Bumper Sticker Blues
I was driving to work this morning, and approached one of those cars that has bumper stickers all over it, making it look like a cheap NASCAR immitation. Folks who turn their cars into one big billboard come from all across the spectrum. But this one was a bit unusual. See, this car had religious bumper stickers all over it. Now this, in and of itself, is not terribly unusual. What was unusual about this particular car was that it had bumper stickers representing a variety of religions on it simultaneously. There were a couple of general pagan stickers, a couple of specifically Wiccan stickers, and a Buddhist sticker. But in addition, there was also a Christian fish sticker, and a sticker showing the ECUSA shield. As I passed the car, I also noticed that there was a necklace with a cross on it hanging from the rear-view mirror.

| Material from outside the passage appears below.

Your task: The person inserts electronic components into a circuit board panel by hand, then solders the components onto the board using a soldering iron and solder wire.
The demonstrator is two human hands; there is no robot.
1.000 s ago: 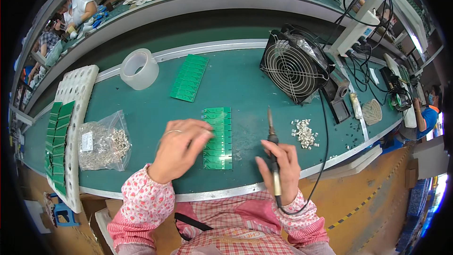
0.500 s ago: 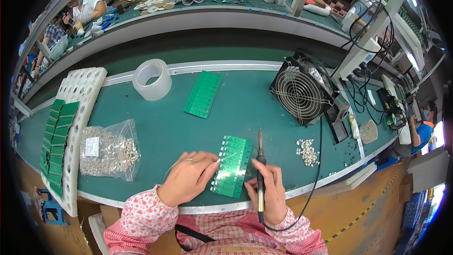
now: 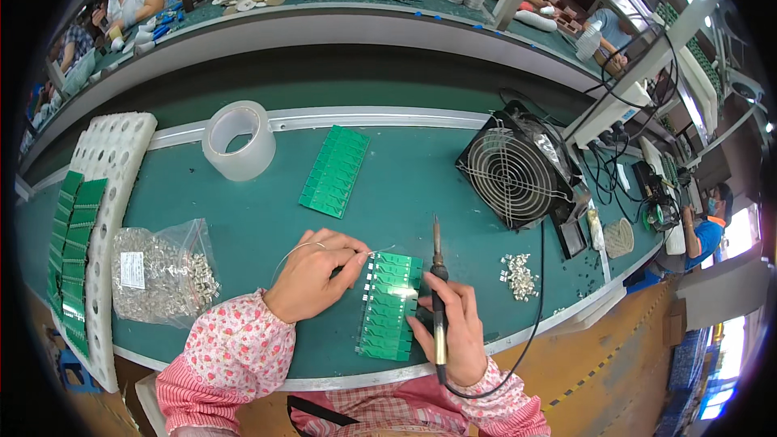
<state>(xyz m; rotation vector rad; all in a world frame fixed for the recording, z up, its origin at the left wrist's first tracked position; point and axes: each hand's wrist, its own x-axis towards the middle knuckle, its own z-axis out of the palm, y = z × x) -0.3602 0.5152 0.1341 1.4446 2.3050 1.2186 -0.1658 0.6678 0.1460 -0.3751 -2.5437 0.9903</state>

If anyone needs to know the state of things within ECUSA, this car will tell them all they need to know. While conservatives within and outside ECUSA lament the state of the denomination and predict mass fallout and defection over what has been happening, the sad truth is that they are in the minority. Most folks within ECUSA are much closer to the bumper sticker sentiments displayed on this car; all religions are equally valid, religion is at its best when we tolerate anything and everything as equally legitimate, there really isn't much difference between the religions of the world, the hardened and rigid dogmas of Christianity in particular need to go in order to make way for a supposedly more loving and accepting religion, etc.
Conservatives will likely shake their heads in disbelief at the notion of someone embracing both the cross and the pagan star at the same time as equally valid and complementary religious symbols. But folks, it ain't that hard to get there. All you have to do is make everything you don't like optional by appointing yourself as the final arbiter of what's true. And for every proud syncretist who does this, there are evangelicals who do it too. Scripture has more to say about loving and caring for the poor than it does about becoming born-again. Both are true; both are essential. But does our preaching reflect this? Do our lives reflect this? Only rarely. While all-out syncretism has been, is, and always will be a problem that the church must fight against, the much more subtle (and therefore, sinister) syncretism of picking and choosing which Christian doctrines and instructions to emphasize is not only common today, but accepted with little fanfare.
We can gasp and shake our heads at the bumper sticker syncretism of ECUSA all we want. The fact is that we aren't nearly as better than them as we think, and the full-orbed NT Christianity of radical personal conversion, unity in the Body, and tangible Biblical concern for the less fortunate all grounded in the Person of Christ is as rare a combination in our churches today as it was in the first century. We need to face the hard truth that one reason why syncretism is a real problem even within evangelical churches is because we have normalized a more subtle form of it in spades. When we do this, taking such syncretism to the level of formal incorporation of pagan ideas, symbols, practices, and beliefs is not a particularly big step. That's part of why it's such a problem; we (the people of the Book) are greasing the skids without even being aware of it. What's worse, we don't seem particularly worried about how God feels about the adulteration of His bride at our hands. In truth, there is very little that should concern us more.